■ **Material provided**
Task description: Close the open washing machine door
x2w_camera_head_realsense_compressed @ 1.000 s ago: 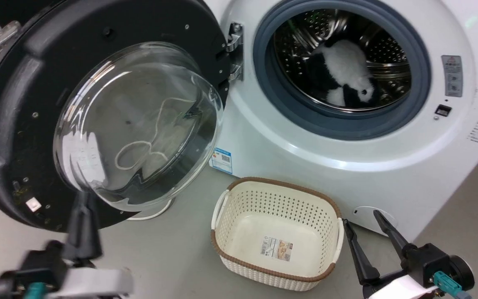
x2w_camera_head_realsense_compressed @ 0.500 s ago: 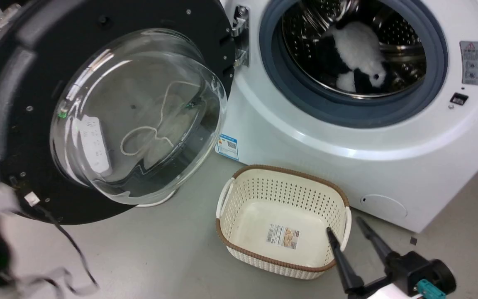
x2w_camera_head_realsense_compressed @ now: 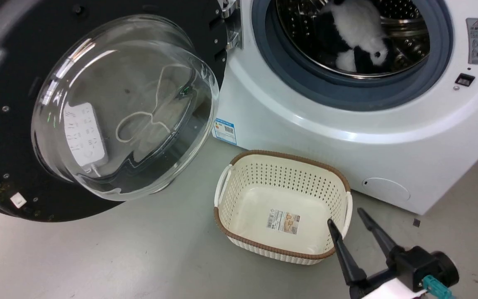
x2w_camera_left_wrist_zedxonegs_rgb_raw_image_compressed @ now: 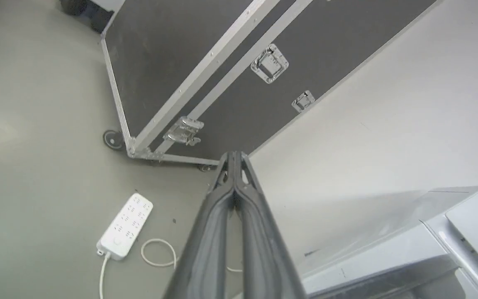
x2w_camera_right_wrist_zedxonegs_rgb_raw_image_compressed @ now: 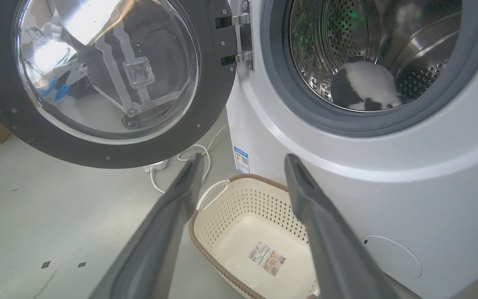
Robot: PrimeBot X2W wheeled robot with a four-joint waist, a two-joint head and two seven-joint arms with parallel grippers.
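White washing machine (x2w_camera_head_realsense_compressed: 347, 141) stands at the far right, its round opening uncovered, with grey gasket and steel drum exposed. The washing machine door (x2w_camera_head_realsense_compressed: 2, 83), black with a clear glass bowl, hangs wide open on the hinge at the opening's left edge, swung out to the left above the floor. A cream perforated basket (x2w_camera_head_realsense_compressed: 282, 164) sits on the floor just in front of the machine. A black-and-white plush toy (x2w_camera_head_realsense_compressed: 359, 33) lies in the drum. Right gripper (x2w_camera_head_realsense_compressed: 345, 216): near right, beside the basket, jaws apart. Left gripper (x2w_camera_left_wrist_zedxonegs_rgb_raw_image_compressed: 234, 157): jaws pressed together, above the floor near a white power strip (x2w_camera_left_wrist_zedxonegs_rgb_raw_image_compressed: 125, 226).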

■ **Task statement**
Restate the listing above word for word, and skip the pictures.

■ **Response to the exercise**
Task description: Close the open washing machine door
x2w_camera_head_realsense_compressed @ 1.000 s ago: 
x2w_camera_head_realsense_compressed @ 0.500 s ago: 
x2w_camera_head_realsense_compressed @ now: 
x2w_camera_left_wrist_zedxonegs_rgb_raw_image_compressed @ now: 
x2w_camera_right_wrist_zedxonegs_rgb_raw_image_compressed @ now: 
Robot: PrimeBot X2W wheeled robot with a four-joint waist, a two-joint head and two seven-joint arms with parallel grippers.
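White washing machine (x2w_camera_head_realsense_compressed: 347, 141) stands at the far right, its round opening uncovered, with grey gasket and steel drum exposed. The washing machine door (x2w_camera_head_realsense_compressed: 2, 83), black with a clear glass bowl, hangs wide open on the hinge at the opening's left edge, swung out to the left above the floor. A cream perforated basket (x2w_camera_head_realsense_compressed: 282, 164) sits on the floor just in front of the machine. A black-and-white plush toy (x2w_camera_head_realsense_compressed: 359, 33) lies in the drum. Right gripper (x2w_camera_head_realsense_compressed: 345, 216): near right, beside the basket, jaws apart. Left gripper (x2w_camera_left_wrist_zedxonegs_rgb_raw_image_compressed: 234, 157): jaws pressed together, above the floor near a white power strip (x2w_camera_left_wrist_zedxonegs_rgb_raw_image_compressed: 125, 226).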

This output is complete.